The fund comes about eight months after ProShares launched the
Bitcoin Strategy
ETF (BITO). That fund, which was the first long Bitcoin-futures ETF, topped $1 billion in assets within two days.
The new fund could be coming at an opportune time. Over the past few weeks, the crypto market has plunged into turmoil, with crypto banks freezing withdrawals, hedge funds collapsing, and firms announcing layoffs. Since peaking in November, Bitcoin’s price has plummeted nearly 70%.
“We all know that there are many people who are bearish about the short-term or the long-term prospects of Bitcoin or cryptocurrency in general,” said ProShares CEO Michael Sapir in an interview with Barron’s.

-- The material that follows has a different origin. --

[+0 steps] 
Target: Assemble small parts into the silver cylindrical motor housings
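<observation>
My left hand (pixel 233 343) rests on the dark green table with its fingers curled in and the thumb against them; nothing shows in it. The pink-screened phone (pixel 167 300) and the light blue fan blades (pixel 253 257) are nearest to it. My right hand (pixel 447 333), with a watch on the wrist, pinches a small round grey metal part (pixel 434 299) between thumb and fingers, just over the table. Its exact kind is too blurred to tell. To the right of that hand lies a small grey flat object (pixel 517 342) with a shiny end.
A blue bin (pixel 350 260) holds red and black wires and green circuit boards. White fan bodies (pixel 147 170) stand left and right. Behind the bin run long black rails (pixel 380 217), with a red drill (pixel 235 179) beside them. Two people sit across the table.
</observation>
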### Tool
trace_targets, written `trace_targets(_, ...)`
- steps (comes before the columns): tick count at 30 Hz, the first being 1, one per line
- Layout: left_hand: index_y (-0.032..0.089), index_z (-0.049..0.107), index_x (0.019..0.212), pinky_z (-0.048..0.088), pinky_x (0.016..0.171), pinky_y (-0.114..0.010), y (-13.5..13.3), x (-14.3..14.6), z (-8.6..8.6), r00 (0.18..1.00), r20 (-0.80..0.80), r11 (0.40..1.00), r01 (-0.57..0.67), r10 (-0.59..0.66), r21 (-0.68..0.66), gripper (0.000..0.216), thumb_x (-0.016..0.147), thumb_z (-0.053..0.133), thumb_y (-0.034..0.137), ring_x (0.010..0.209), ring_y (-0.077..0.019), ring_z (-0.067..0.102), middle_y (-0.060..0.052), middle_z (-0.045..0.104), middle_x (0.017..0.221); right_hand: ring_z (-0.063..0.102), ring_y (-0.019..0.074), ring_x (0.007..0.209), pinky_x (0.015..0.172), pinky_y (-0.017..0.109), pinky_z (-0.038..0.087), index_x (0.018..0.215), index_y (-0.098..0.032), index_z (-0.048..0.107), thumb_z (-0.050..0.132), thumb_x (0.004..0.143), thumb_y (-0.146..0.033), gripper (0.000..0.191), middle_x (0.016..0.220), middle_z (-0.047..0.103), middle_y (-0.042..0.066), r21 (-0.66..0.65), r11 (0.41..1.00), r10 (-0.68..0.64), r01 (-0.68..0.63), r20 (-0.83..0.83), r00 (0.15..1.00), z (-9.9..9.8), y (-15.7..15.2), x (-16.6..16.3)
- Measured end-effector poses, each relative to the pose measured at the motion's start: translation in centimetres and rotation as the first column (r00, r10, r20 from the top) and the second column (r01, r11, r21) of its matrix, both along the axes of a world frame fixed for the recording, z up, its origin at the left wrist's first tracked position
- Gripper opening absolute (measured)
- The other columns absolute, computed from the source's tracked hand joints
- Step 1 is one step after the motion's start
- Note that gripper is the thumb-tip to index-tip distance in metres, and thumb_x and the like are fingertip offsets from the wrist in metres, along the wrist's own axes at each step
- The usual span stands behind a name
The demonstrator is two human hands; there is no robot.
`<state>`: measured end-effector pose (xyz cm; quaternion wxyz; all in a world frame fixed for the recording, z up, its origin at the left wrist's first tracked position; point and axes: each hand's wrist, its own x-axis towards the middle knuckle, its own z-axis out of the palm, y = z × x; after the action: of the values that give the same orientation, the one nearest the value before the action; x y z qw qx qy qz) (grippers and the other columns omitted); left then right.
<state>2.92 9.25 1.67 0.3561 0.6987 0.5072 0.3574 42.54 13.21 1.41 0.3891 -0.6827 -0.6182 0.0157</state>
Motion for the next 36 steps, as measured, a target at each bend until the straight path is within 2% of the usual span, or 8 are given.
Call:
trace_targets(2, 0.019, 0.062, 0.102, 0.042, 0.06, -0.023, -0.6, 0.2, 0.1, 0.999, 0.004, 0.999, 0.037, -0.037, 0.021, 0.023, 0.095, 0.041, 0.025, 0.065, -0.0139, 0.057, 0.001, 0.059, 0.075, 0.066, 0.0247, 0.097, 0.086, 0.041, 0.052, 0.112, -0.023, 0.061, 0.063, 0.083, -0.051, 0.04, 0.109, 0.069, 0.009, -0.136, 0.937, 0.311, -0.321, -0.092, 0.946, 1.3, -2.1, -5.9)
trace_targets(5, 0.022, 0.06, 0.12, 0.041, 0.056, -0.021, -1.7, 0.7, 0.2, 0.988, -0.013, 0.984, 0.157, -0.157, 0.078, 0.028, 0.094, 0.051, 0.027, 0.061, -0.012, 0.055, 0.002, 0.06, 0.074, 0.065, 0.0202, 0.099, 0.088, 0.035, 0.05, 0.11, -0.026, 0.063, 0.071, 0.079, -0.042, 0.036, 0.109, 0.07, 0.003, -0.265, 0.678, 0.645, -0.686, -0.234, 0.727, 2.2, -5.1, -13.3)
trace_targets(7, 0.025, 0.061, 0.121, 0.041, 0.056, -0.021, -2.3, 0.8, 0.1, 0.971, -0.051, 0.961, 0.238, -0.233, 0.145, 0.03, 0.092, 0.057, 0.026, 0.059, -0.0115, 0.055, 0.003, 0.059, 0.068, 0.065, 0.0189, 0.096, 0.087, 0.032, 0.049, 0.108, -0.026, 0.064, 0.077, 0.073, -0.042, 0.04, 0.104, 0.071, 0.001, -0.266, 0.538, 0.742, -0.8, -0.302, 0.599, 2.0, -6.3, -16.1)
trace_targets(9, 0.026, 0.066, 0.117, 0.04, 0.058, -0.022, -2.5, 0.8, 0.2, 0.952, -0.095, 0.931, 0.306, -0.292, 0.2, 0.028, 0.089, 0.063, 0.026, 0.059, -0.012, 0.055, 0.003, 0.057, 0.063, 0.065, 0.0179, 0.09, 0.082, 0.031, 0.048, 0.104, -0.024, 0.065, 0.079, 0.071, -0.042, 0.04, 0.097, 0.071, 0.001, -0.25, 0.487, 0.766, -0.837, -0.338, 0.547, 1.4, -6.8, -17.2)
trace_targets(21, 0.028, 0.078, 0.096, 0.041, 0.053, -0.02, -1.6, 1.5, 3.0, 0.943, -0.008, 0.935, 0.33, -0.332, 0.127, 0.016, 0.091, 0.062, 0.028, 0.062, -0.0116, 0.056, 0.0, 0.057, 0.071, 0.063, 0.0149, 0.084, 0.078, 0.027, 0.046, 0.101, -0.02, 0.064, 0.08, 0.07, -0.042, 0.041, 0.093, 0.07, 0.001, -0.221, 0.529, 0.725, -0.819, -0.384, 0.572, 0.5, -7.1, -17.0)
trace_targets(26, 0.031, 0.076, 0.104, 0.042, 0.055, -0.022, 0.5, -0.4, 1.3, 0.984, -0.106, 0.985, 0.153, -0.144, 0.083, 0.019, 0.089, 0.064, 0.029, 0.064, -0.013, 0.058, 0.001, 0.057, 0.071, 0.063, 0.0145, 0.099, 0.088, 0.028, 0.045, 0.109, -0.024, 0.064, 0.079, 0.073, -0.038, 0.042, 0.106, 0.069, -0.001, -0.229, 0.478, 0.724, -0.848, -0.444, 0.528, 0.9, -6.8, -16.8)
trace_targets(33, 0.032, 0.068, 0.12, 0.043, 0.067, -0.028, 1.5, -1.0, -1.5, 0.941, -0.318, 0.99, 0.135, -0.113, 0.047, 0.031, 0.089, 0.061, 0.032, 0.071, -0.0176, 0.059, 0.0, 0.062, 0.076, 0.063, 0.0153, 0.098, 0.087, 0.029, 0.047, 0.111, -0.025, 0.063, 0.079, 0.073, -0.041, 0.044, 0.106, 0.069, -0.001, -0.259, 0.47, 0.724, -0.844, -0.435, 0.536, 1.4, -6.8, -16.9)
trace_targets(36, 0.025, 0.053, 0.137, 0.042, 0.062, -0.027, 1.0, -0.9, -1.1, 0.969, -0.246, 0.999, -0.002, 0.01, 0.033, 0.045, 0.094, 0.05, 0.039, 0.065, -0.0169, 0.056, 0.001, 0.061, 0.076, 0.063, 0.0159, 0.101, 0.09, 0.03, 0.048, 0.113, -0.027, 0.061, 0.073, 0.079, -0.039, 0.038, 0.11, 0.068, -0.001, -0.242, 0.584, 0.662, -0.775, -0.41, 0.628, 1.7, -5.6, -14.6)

As of this past week, ProShares’ long Bitcoin fund’s assets have dwindled to about $640 million, according to Morningstar.
Sapir said he expects the fund to be popular both with investors who think Bitcoin will crash and with those who might still have a net-long position on Bitcoin but want to hedge their bets.

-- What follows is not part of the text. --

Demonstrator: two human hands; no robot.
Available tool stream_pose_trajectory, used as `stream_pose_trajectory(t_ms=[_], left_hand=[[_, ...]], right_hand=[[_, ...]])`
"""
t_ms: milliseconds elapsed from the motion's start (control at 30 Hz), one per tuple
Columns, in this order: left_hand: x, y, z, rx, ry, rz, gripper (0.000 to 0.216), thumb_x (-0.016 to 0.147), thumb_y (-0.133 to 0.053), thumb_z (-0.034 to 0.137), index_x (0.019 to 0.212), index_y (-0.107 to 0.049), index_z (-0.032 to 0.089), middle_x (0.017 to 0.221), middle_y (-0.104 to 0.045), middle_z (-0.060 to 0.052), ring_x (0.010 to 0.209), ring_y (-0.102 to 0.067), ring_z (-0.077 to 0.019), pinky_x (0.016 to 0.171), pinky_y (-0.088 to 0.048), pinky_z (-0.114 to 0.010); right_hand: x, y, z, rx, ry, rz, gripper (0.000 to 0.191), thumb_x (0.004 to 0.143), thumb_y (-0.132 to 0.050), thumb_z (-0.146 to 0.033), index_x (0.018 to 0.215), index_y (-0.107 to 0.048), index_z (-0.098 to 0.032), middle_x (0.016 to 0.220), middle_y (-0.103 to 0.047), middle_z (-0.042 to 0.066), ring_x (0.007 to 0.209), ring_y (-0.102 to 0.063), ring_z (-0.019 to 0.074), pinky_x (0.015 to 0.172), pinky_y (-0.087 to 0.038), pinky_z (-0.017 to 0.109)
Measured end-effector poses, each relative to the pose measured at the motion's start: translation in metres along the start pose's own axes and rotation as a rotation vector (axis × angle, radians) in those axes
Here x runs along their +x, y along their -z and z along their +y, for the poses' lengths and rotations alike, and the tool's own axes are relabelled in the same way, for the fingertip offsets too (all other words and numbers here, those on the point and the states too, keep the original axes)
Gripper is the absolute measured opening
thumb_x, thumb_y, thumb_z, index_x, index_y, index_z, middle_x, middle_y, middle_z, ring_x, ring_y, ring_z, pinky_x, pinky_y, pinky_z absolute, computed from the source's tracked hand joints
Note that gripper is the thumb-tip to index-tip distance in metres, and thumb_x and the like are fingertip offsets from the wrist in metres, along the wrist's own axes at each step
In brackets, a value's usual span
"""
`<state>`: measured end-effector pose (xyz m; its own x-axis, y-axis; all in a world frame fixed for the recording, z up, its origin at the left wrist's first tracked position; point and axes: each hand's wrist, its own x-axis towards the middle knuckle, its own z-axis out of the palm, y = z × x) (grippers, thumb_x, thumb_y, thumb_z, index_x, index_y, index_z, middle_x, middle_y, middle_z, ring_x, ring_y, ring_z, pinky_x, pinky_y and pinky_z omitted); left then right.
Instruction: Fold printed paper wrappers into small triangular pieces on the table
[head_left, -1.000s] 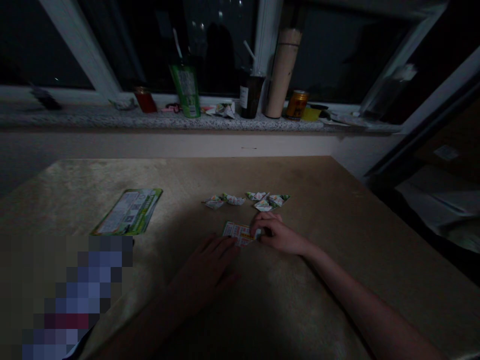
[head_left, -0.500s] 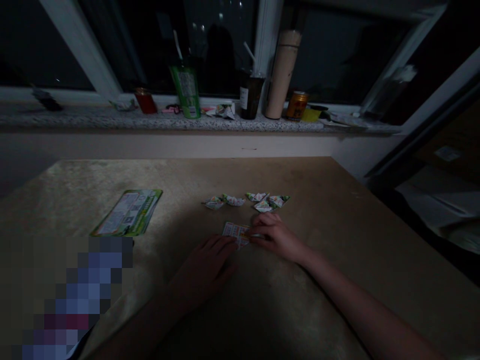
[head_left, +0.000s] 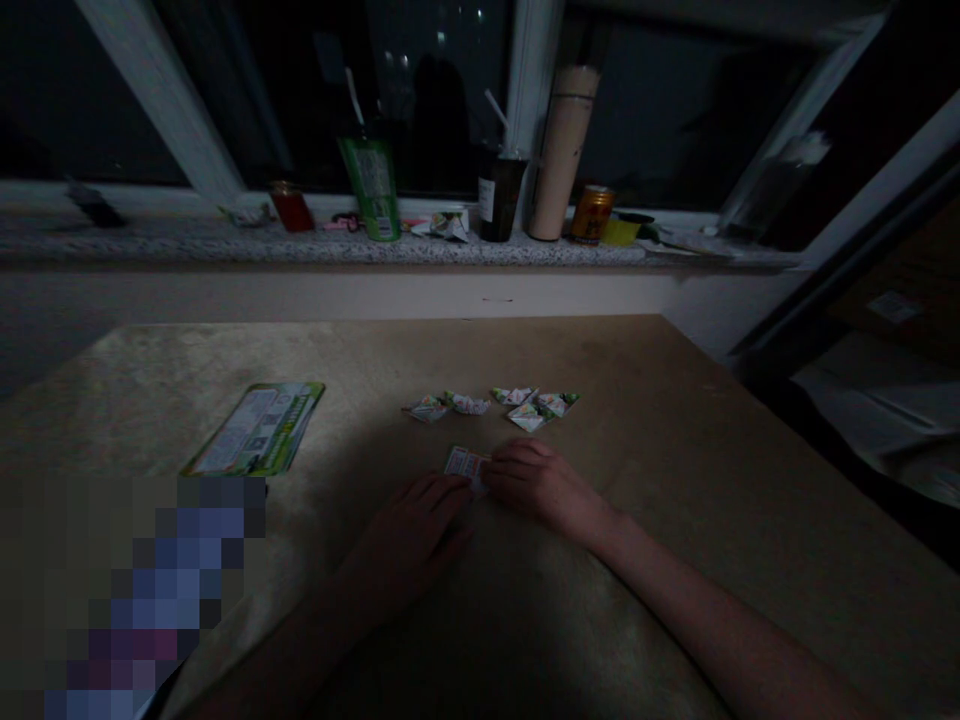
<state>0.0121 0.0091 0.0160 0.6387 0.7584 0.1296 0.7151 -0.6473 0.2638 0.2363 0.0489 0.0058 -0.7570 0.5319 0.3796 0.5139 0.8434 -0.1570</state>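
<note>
A small printed paper (head_left: 465, 464) lies on the tan table (head_left: 675, 470) in dim light. My left hand (head_left: 416, 530) rests flat on the table with its fingertips on the paper's near edge. My right hand (head_left: 536, 485) covers the paper's right part, fingers curled down onto it and pressing. Just beyond the paper sits a row of several small folded paper pieces (head_left: 495, 404), untouched by either hand.
A green printed leaflet (head_left: 259, 428) lies on the table at the left. On the stone sill (head_left: 187, 240) behind stand a green bottle (head_left: 370, 185), a dark cup (head_left: 499, 195), a tall beige tube (head_left: 561, 150) and cans (head_left: 589, 213). A blurred patch fills the lower left.
My right hand has slid leftward over the paper, covering more of it. My left hand has barely moved.
</note>
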Motion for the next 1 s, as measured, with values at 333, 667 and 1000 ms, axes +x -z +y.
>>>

For ETF investors, the usual benefits and risks of an inverse ETF apply.
On the plus side, an inverse futures ETF could end up being cheaper and less risky than shorting Bitcoin directly on an exchange. Not all crypto exchanges even offer the ability to short the digital token, and those that do often charge high margin fees. What’s more, if Bitcoin rebounds, an investor who’s directly shorting it can face potentially unlimited losses.
On the other hand, inverse ETFs are designed to track the opposite of the performance of the index over merely one day. In times of heightened volatility, an investor who holds such a fund for longer than a day could get worse returns than they’d expect. An investor who sinks money into the ETF now would also be arriving after the original cryptocurrency has already lost two-thirds of its value. Nothing stops it from falling further, but Bitcoin has been known to go on torrid bull runs that could mostly erase an investor’s position.

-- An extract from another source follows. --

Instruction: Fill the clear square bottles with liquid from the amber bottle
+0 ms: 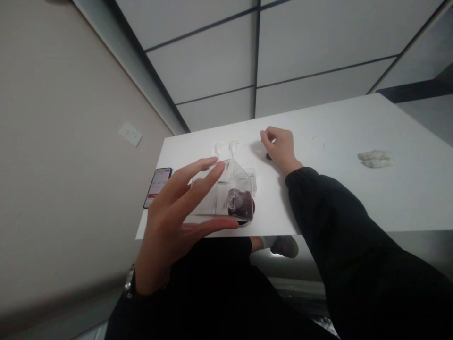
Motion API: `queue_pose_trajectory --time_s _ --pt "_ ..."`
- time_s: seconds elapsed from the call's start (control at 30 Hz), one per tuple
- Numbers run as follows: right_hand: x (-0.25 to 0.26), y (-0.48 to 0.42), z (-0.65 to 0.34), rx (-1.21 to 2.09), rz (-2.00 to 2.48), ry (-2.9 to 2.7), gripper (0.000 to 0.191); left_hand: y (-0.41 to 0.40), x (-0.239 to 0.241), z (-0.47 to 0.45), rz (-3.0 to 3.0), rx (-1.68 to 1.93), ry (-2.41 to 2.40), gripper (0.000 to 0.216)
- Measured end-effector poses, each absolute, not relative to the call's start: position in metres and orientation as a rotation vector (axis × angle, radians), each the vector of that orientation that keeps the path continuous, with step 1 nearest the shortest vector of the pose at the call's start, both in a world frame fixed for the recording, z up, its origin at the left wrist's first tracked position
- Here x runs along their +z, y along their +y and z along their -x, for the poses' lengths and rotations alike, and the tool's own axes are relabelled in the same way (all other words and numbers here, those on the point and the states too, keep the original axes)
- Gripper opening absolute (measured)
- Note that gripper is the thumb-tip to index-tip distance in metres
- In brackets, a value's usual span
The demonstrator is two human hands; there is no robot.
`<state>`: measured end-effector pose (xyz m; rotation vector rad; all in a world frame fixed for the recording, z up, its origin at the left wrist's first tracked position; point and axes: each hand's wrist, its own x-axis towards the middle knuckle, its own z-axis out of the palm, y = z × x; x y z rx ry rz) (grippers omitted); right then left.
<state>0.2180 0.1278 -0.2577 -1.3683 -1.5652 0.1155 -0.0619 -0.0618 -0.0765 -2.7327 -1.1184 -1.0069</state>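
Observation:
My left hand (173, 208) grips a clear plastic box (221, 189) over the table's near left part, thumb below and fingers above. Through its wall shows a dark red-brown item (242, 203); whether this sits inside or behind the box I cannot tell. Another clear plastic piece (252, 177) lies just behind it. My right hand (279, 144) rests farther back on the tabletop with its fingers curled together. What they hold, if anything, is hidden. Beside its wrist a small dark round thing (269, 156) is partly covered. Two whitish, translucent small pieces (232, 147) lie beyond the box.
A phone (157, 186) with a lit screen lies at the left edge of the white table (332, 193). To the right is a crumpled white cloth or glove (375, 158). A wall with a socket (130, 134) stands left; pale panels (219, 71) rise behind.

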Motion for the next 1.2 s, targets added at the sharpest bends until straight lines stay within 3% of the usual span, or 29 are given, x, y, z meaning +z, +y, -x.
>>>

While the SEC has given the nod to Bitcoin products based on futures, it so far has denied companies’ attempts to create ETFs tied to the spot Bitcoin market, citing potential manipulation on crypto platforms, among other issues. Sapir in the interview said he “sees no indication that regulators are ready to allow a spot-based ETF to come to market in the near future,” adding that he felt the recent turmoil makes it even more unlikely.
So what could come next? In addition to Bitcoin futures, the commodity markets also already trade futures tied to
Ether,
the second-largest digital token. While not confirming that ProShares would pursue Ether-linked ETFs, Sapir said, “It certainly would be an area that we would have interest in and that we think investors would have interest in.”